| REQUIRED WORK |
Report each line of the data that includes the word "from".

| GIVEN RECORDS |
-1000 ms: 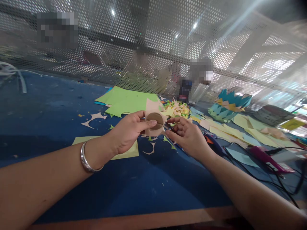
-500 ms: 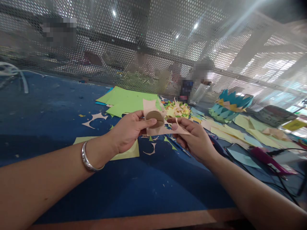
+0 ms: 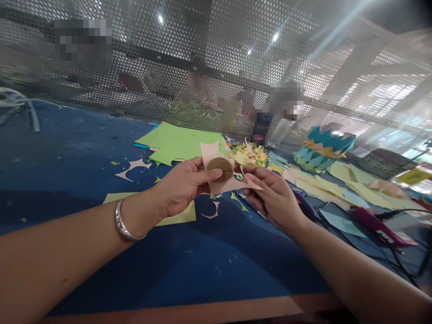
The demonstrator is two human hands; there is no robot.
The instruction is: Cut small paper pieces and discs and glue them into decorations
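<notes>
My left hand [image 3: 180, 186], with a silver bangle on the wrist, pinches a piece of pale pink paper [image 3: 209, 151] together with a round brown cardboard disc [image 3: 222, 165]. The thumb presses on the disc, which lies against the paper. My right hand [image 3: 275, 193] is closed around small scissors [image 3: 239, 168]. Their dark blades show at the paper's right edge beside the disc; the handles are hidden in the fingers. A strip of the pink paper curls in front of the right fingertips.
Green paper sheets [image 3: 189, 139] and a heap of colourful scraps [image 3: 251, 154] lie behind my hands. A yellow-green sheet [image 3: 178, 213] is under my left forearm. To the right are a folded-paper basket [image 3: 324, 150], paper strips [image 3: 320, 186], a magenta tool [image 3: 381, 227] and black cables.
The paper and disc have tilted and shifted slightly right. The scissor blades now show at the paper's edge, and the strip by my right fingers has moved.
</notes>
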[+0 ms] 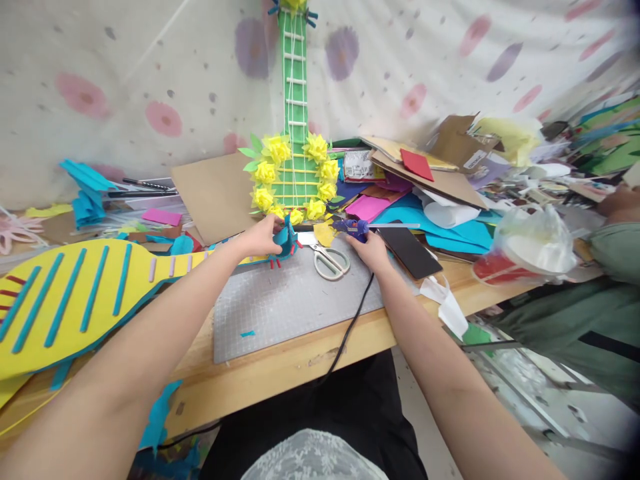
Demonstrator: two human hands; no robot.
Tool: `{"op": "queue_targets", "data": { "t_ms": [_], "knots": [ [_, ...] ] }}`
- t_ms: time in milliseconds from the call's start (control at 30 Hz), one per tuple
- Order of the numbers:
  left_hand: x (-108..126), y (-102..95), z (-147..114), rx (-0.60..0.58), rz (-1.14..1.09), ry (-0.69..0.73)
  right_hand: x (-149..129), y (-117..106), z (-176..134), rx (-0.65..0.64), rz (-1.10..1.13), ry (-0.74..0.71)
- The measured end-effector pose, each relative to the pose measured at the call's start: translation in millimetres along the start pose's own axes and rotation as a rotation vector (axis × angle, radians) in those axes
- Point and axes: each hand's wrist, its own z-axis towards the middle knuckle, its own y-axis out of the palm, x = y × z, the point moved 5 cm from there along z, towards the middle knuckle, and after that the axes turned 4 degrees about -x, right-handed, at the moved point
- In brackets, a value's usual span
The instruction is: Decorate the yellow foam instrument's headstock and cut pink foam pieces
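At eleven o'clock, the left grip (260, 237) pinches blue paper (287, 241), maybe steadying it; at one, the right grip (371, 251) hugs a glue gun (357, 230).

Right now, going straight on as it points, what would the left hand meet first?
Past the blue piece it holds, the left hand would probably meet the yellow flowers, though depth is unclear.

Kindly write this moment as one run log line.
left hand: pinching blue piece at end of yellow guitar | right hand: holding glue gun | scissors: on grey mat, between hands
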Motion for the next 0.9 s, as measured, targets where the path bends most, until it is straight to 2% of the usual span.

| WRITTEN RESPONSE |
- t_ms: time in milliseconds from the call's start (control at 30 Hz), one per tuple
- Point and axes: each hand's wrist, its own z-axis towards the middle knuckle, its own y-axis out of the palm, x = y × z, the point moved 5 cm from there along z, towards the middle knuckle, and after that the axes turned 4 degrees about -x, right-handed, at the moved point

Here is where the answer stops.